Ruhrbischof Franz-Josef Overbeck hat dazu aufgerufen, sich angesichts der Umbrüche in Politik, Gesellschaft und Wirtschaft neu am Maßstab der Menschenwürde zu orientieren. „Nicht Macht, Profit oder Stärke dürfen den Weg bestimmen, sondern der Mensch selbst - als Ebenbild Gottes“, erklärte der Essener katholische Bischof in einer Botschaft zum Karfreitag. Die Gesellschaft brauche einen klaren Kompass: „Wahrheit zeigt sich in Barmherzigkeit, Gerechtigkeit, Solidarität und dem Einsatz für Frieden, Demokratie und das Gemeinwohl.“
„Wir leben nicht in einem Sturm, den wir aussitzen können“, erklärte Overbeck und verwies auf Kriege, Unsicherheiten und Veränderungen in der Arbeitswelt.
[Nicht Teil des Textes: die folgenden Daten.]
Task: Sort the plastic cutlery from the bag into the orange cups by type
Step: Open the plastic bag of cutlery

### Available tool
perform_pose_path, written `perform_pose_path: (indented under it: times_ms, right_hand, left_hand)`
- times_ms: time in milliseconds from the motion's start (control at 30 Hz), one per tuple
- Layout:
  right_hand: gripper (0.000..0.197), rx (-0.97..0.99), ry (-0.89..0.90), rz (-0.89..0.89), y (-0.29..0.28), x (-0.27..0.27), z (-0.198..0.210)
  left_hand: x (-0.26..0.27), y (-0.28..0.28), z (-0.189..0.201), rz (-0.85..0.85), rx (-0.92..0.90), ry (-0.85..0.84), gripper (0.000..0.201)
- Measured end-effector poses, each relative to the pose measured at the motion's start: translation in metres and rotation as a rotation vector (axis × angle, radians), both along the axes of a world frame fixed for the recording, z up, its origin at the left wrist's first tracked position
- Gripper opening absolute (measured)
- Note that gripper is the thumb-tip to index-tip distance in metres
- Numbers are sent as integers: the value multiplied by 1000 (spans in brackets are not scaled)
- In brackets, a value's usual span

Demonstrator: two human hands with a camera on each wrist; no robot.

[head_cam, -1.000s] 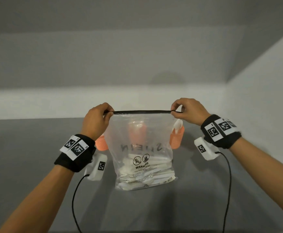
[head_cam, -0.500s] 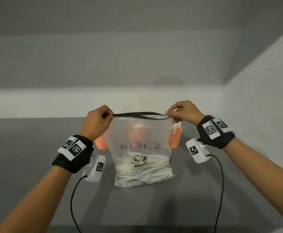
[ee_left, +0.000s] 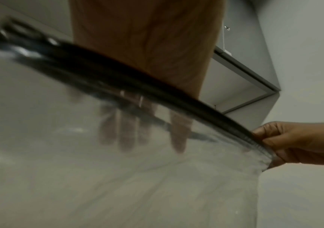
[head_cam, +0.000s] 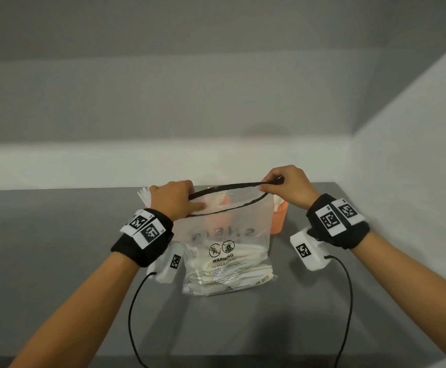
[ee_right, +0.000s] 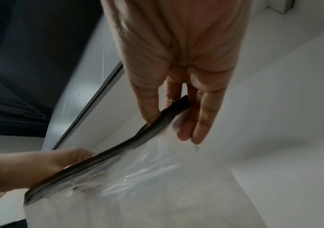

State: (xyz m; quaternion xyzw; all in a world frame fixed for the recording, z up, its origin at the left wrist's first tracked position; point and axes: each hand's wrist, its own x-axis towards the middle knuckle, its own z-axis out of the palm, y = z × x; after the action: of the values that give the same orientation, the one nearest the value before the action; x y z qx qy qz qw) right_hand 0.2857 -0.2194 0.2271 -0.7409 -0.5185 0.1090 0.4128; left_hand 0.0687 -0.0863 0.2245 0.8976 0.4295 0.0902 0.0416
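Tabletop (head_cam: pixel 57 288): grey, carrying the bag.
Bag (head_cam: pixel 227 251): clear, upright at centre, white cutlery (head_cam: pixel 230 269) lying at its bottom (mouth open).
Left hand (head_cam: pixel 172 199): straight fingers (ee_left: pixel 127 131) reaching inside the bag's mouth.
Right hand (head_cam: pixel 287 185): pinching the black rim (head_cam: pixel 232 185).
Orange cup (head_cam: pixel 279 217): right, behind the bag.

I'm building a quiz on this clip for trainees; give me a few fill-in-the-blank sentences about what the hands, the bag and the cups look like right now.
1. The left hand has its fingers ____ the clear plastic bag, through its open mouth.
2. The right hand pinches the bag's ____ zip strip.
3. The white cutlery lies at the ____ of the bag.
4. The cup beside the bag is ____ in colour.

Missing words: inside; black; bottom; orange
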Motion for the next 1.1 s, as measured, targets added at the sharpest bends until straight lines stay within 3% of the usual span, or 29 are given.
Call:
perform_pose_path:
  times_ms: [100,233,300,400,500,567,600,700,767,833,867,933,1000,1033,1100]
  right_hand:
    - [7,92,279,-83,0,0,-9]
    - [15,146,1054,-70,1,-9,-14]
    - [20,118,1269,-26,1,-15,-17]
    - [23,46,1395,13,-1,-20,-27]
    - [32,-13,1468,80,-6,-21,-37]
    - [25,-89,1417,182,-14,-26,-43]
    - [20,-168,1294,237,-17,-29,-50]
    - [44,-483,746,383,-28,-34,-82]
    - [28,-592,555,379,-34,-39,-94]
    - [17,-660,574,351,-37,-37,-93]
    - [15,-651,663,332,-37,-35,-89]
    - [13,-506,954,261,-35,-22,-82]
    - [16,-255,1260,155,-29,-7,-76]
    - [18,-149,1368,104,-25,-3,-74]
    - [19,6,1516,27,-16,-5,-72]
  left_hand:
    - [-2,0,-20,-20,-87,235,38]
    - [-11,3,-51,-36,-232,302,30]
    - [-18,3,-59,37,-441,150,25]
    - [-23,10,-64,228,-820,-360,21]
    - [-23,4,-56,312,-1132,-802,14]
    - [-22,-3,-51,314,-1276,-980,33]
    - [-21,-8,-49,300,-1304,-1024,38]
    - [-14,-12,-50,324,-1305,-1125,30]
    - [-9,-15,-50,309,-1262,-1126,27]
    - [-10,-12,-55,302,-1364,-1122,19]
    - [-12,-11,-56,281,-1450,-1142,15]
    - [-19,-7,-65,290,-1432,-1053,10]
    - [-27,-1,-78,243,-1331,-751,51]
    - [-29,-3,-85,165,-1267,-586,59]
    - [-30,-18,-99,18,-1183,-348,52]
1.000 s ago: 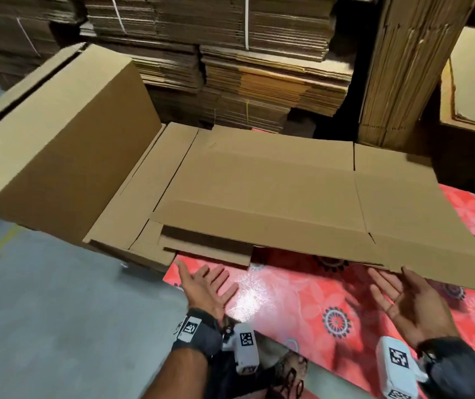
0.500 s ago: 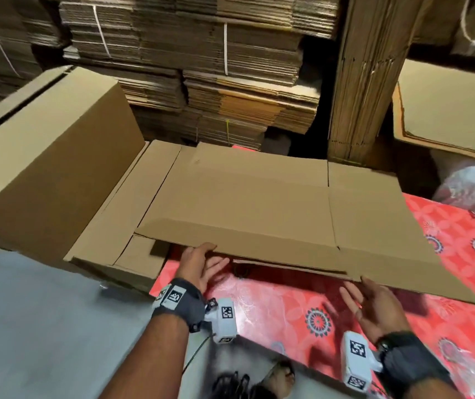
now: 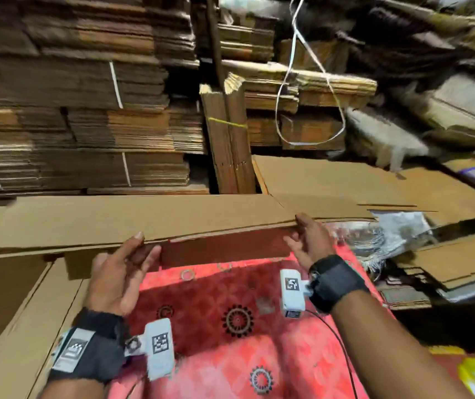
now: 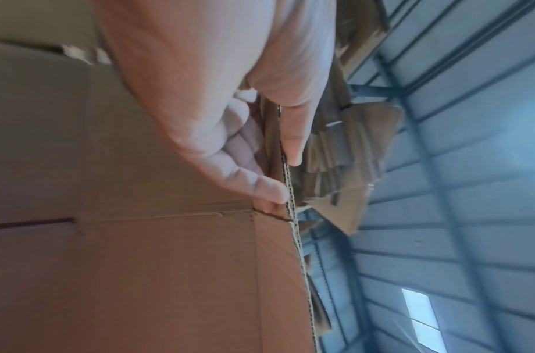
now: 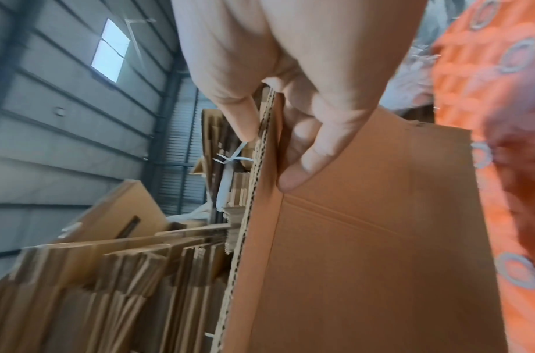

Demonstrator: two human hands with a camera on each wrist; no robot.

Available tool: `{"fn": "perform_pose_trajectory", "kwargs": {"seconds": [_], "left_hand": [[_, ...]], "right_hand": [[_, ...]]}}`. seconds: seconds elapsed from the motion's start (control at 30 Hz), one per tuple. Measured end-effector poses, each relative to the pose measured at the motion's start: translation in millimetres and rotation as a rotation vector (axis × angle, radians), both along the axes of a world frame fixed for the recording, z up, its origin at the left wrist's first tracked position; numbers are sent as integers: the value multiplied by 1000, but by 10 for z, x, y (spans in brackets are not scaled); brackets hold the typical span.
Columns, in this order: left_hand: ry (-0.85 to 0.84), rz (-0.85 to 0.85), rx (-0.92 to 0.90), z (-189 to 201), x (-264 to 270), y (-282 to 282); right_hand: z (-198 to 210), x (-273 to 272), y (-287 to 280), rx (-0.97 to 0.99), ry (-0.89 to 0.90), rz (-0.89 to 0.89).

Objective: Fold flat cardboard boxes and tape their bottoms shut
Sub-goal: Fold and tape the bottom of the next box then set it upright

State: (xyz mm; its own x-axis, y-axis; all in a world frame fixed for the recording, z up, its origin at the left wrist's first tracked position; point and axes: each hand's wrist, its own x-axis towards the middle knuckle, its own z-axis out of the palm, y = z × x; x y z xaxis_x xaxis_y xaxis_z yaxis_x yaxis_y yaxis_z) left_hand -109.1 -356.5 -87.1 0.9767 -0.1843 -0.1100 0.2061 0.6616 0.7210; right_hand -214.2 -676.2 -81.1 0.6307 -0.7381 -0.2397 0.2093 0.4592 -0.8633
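Observation:
A flat, unfolded cardboard box (image 3: 132,220) is lifted by its near edge above the red patterned mat (image 3: 230,318). My left hand (image 3: 124,269) pinches that edge, thumb on top and fingers underneath; the left wrist view shows the corrugated edge (image 4: 290,191) between thumb and fingers (image 4: 260,184). My right hand (image 3: 308,240) pinches the same edge further right, thumb over it. In the right wrist view the cardboard (image 5: 366,238) runs between its thumb and fingers (image 5: 308,162). No tape is in view.
Another flat cardboard sheet (image 3: 29,326) lies at lower left. Strapped stacks of flat cardboard (image 3: 81,133) fill the back. An upright bundle (image 3: 227,145) stands behind the box. Loose sheets (image 3: 446,263) and crumpled plastic (image 3: 388,234) lie at right.
Both hands went from open palms near the box's front edge to pinching it, and lifted that edge up. The head view swung upward and to the right.

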Motion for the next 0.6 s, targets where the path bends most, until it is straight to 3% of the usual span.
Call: {"fn": "perform_pose_trajectory", "kwargs": {"seconds": [0.3, 0.47, 0.6], "left_hand": [[-134, -104, -64, 868, -217, -791], [-214, -259, -46, 1290, -525, -1749], [-258, -351, 3, 1389, -802, -2764]], "right_hand": [[637, -464, -757, -82, -138, -117], [836, -1023, -1588, -66, -260, -259], [846, -1513, -2394, -2, -362, -446]]}}
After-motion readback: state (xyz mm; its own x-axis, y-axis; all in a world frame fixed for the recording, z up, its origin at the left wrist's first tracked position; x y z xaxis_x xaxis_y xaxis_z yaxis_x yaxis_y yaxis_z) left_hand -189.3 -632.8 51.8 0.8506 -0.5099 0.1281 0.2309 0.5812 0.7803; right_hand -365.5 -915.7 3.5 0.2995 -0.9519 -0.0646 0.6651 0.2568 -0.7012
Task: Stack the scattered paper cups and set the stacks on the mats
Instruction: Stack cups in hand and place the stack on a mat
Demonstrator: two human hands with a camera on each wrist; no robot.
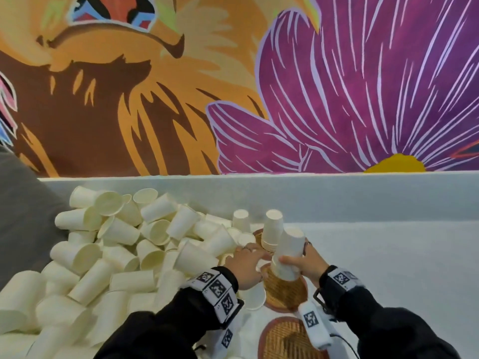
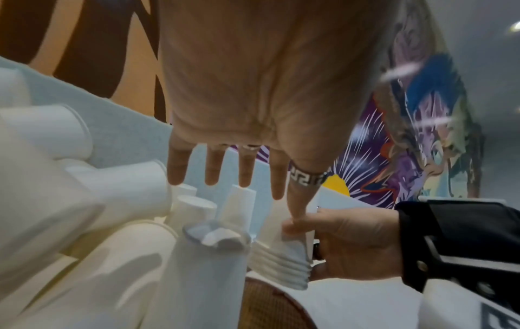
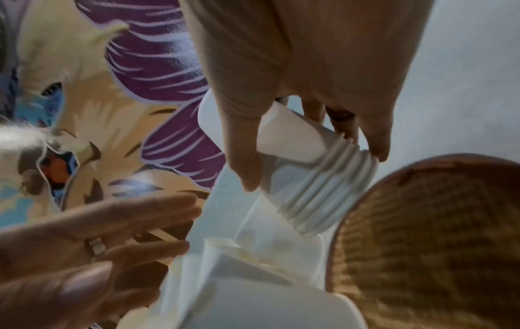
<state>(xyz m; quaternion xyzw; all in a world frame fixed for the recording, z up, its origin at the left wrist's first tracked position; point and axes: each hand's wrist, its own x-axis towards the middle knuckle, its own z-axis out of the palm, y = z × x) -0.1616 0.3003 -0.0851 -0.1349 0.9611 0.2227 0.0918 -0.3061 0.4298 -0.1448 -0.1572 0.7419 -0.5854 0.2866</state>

Schmerzhafte Anpassungsprozesse würden zu dauerhaften Begleitern. Hoffnung entstehe dort, wo Menschen einander vertrauen, Verantwortung übernehmen und Veränderungen so gestalten, dass niemand seine Würde verliert.
Traditioneller Kreuzweg auf der Halde Haniel
Das Ruhrgebiet habe hierfür gute Voraussetzungen, unterstrich der Essener Bischof. „Die Menschen hier sind eine Gemeinschaft, die im Wohl und Wehe aufeinander angewiesen ist, Solidarität und Subsidiarität pflegt - und gemeinsam lebt.“ Am Karfreitag will der Ruhrbischof wieder den traditionellen Kreuzweg auf der Halde Haniel in Bottrop beten, zu dem zahlreiche Gläubige erwartet werden. Zum Abschluss der Prozession auf der 118 Meter hohen Halde aus dem Steinkohlebergbau hält Overbeck eine Predigt.